Beginning in the 1870's corporate lawyers began asserting that corporations were persons with many of the rights of natural persons. It should be understood that the term "artificial person" was already in long use, with no mistake that corporations were claiming to have the rights of natural persons. "Artificial person" was used because there were certain resemblances, in law, between a natural person and corporations. Both could be parties in a lawsuit; both could be taxed; both could be constrained by law. In fact the corporations had been called artificial persons by courts in England as early as the 16th century because lawyers for the corporations had asserted they could not be convicted under the English laws of the time because the laws were worded "No person shall..."

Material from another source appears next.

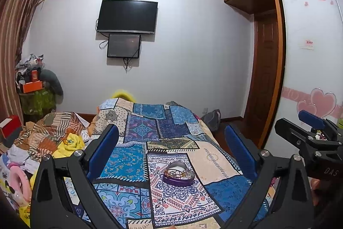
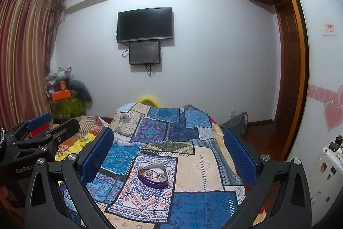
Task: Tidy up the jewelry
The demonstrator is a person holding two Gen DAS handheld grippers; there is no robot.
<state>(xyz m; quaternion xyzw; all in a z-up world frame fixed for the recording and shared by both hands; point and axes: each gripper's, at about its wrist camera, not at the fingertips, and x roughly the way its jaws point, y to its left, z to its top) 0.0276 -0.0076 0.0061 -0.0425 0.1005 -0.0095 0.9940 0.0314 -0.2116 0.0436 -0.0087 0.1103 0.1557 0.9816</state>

John A. Bingham the member of Congress who is known to have been chiefly responsible for the phraseology of Section One when it was drafted by the Joint Committee in 1866, had, during the previous decade and as early as 1856-1859, employed not one but all three of the same clauses and concepts he later used in Section One. More important still, Bingham employed these guarantees specifically and in a context which suggested that free Negroes and mulattoes rather than corporations and business enterprise unquestionably were the persons' to which he then referred.
Before the Supreme Court determined that corporations were persons and hence had constitutional rights female citizens had decided that the Fourteenth Amendment should be interpreted to give them the right to vote. In Minor v. Happersett the Supreme Court ruled that "women" were not persons for the purposes of the Fourteenth Amendment.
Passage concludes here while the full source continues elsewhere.